▶ _What you are asked to do_:
Which lines of the records below contain the word "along"? Show each one.

▶ _Data provided_:
########################################

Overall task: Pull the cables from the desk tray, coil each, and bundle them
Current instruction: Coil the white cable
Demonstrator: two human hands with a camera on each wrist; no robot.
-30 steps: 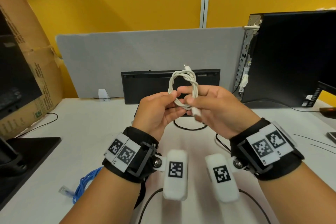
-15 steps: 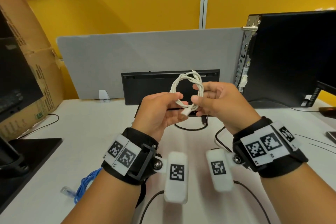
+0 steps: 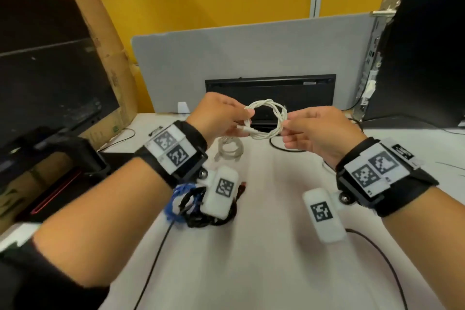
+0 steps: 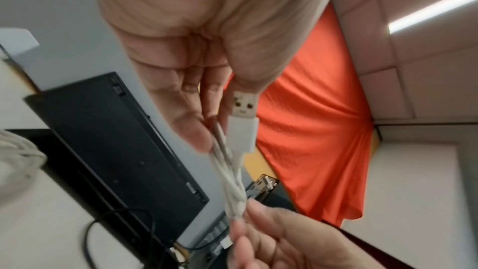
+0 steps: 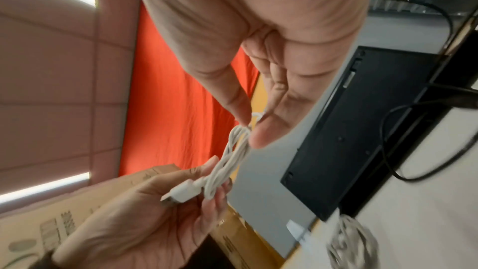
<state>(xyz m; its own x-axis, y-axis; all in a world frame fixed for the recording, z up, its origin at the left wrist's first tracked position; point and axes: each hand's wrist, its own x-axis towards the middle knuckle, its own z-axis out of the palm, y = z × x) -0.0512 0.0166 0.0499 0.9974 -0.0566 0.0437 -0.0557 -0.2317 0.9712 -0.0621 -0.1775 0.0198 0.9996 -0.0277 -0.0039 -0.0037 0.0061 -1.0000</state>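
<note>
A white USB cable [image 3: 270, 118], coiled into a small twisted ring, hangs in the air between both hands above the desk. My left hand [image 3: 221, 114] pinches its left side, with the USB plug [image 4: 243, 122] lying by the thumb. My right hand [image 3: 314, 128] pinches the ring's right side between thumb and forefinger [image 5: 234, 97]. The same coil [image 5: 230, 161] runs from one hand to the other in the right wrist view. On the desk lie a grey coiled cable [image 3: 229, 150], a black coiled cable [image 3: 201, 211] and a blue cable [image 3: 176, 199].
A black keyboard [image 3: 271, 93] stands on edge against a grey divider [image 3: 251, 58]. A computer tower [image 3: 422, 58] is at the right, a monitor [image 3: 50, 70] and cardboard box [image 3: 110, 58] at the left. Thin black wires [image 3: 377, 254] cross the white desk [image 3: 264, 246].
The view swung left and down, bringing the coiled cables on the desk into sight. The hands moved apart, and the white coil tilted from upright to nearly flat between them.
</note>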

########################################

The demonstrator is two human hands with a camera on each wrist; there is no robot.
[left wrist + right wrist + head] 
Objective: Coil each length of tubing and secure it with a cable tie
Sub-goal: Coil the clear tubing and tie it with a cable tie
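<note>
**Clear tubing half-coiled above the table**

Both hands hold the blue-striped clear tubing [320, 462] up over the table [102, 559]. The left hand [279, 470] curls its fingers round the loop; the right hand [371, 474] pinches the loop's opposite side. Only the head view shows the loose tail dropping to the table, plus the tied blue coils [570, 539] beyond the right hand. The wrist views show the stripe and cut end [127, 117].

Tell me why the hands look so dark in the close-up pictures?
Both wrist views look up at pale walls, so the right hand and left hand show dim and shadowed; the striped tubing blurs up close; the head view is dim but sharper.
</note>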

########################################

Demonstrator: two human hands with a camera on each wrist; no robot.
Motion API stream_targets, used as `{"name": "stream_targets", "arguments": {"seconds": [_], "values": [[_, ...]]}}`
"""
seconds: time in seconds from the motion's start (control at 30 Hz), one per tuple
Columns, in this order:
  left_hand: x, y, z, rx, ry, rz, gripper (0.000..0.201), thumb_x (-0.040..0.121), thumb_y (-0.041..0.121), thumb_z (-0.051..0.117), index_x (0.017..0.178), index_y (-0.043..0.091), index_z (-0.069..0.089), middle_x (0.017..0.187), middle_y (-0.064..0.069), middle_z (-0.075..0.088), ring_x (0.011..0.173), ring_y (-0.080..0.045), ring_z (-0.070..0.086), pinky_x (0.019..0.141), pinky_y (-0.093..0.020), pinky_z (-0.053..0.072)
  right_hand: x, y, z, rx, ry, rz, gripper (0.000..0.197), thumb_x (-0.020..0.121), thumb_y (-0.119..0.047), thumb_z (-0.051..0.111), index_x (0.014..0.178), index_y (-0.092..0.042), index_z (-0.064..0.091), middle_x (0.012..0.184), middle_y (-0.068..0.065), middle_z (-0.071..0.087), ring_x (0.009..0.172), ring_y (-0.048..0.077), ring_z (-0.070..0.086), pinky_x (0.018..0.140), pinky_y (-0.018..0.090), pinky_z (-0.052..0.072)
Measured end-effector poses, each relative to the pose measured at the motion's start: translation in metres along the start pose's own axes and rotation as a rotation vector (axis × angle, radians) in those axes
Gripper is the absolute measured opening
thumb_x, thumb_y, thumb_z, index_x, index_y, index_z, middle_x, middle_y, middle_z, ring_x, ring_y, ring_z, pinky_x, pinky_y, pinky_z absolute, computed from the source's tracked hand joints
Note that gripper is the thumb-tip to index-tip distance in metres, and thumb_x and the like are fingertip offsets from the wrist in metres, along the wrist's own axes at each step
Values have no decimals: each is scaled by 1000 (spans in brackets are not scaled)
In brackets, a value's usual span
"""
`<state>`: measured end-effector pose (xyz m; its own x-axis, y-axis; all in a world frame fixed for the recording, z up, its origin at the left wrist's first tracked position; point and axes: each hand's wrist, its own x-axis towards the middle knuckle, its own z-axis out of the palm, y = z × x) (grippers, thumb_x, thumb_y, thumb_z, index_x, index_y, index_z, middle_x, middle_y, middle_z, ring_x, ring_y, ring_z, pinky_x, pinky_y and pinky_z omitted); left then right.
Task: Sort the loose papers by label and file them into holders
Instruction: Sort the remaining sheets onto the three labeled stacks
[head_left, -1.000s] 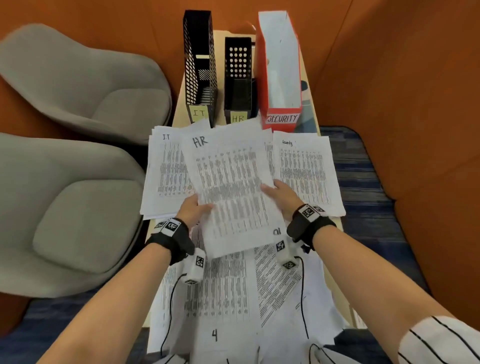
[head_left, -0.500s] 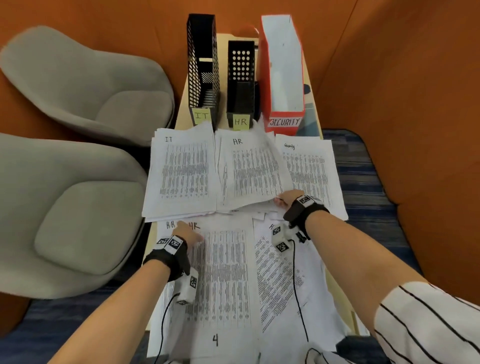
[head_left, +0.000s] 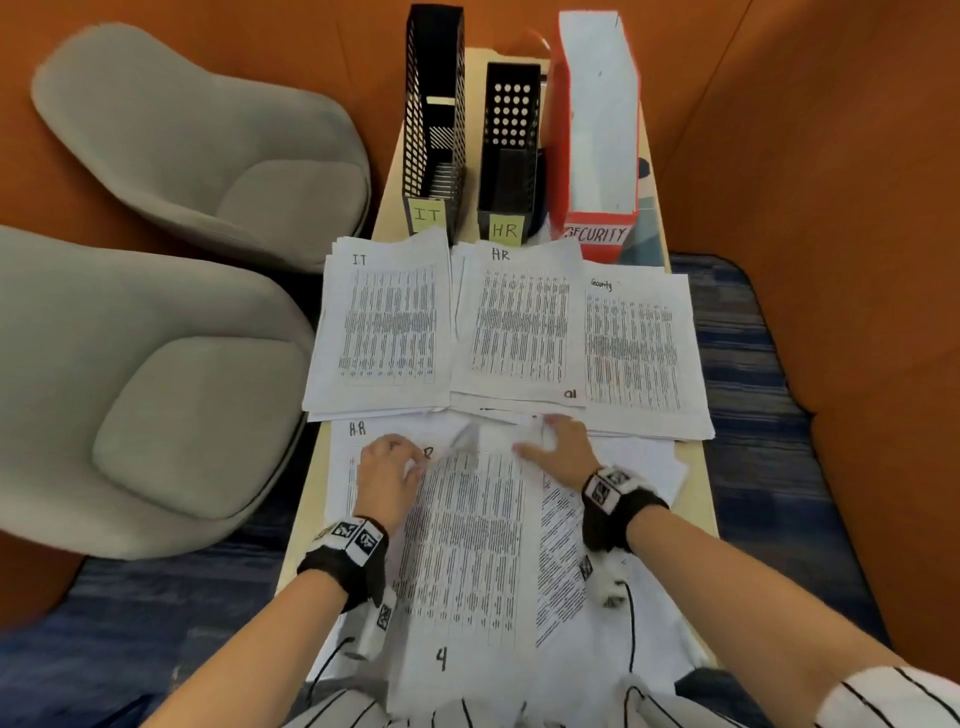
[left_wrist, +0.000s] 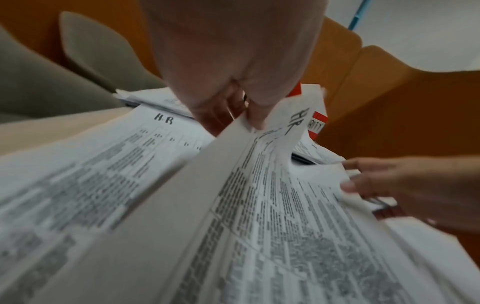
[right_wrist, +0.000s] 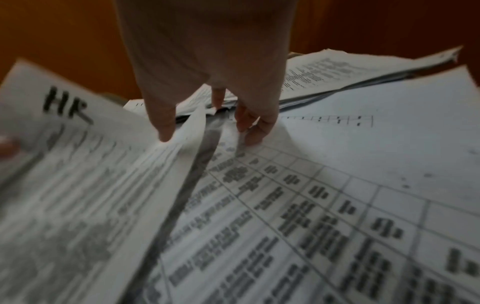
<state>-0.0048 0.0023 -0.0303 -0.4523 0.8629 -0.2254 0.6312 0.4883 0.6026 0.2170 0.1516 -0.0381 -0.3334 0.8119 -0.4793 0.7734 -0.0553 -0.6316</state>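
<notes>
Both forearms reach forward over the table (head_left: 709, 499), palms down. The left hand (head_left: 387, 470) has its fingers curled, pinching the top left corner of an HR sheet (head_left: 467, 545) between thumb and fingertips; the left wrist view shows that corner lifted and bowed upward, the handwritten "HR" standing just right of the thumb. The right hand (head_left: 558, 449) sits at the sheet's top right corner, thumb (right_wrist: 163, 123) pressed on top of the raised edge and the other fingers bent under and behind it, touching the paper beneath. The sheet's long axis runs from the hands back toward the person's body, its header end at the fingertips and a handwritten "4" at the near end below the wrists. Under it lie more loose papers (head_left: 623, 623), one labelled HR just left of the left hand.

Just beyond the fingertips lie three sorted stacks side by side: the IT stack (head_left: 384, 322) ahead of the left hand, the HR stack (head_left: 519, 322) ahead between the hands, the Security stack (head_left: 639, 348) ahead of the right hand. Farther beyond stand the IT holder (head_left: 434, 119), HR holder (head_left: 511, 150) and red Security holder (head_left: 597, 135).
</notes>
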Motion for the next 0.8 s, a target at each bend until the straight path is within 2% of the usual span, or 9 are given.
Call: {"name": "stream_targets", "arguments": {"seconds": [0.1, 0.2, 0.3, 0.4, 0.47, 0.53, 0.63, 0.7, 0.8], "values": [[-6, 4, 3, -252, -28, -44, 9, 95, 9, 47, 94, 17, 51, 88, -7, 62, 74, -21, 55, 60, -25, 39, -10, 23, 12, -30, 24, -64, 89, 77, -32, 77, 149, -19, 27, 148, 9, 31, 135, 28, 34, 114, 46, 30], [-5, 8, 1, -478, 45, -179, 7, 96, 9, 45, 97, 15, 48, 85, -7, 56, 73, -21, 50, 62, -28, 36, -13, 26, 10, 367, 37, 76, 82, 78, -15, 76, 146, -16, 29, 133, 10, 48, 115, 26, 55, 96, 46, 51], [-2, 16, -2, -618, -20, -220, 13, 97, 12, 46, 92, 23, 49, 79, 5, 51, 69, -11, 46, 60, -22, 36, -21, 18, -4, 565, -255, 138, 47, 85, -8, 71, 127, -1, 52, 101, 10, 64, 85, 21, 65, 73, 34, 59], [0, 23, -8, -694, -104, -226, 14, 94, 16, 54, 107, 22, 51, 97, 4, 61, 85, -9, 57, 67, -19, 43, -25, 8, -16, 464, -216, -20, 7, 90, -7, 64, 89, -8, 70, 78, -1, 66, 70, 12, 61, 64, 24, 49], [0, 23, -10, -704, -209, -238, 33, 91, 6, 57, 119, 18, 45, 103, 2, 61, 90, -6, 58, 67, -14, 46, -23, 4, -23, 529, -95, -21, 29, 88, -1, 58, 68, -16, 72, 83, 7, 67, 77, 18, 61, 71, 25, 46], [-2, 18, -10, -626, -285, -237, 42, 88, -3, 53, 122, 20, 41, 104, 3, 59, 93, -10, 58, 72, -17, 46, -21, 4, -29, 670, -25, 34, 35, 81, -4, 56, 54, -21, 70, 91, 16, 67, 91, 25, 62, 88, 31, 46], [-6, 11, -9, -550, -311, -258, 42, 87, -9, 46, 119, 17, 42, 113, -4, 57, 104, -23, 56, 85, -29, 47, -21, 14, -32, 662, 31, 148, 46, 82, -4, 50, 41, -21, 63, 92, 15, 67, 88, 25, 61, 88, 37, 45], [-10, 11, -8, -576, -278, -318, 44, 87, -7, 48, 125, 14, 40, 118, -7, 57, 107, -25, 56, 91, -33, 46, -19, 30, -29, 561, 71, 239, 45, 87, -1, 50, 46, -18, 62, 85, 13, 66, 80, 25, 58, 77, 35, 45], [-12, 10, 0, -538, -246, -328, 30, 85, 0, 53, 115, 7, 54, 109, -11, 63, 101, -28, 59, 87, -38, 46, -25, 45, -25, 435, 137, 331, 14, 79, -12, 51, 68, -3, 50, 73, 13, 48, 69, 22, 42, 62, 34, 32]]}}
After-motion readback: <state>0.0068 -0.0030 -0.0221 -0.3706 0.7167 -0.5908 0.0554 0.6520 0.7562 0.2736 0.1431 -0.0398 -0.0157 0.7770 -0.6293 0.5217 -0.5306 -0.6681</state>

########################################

▶ _Exercise answer_:
Measured end-effector poses, each relative to the pose measured at the motion's start: translation in metres along the start pose's own axes and rotation as a rotation vector (axis × angle, radians) in those axes
Note that gripper is the thumb-tip to index-tip distance in metres, and thumb_x and the like are fingertip offsets from the wrist in metres, along the wrist's own axes at each step

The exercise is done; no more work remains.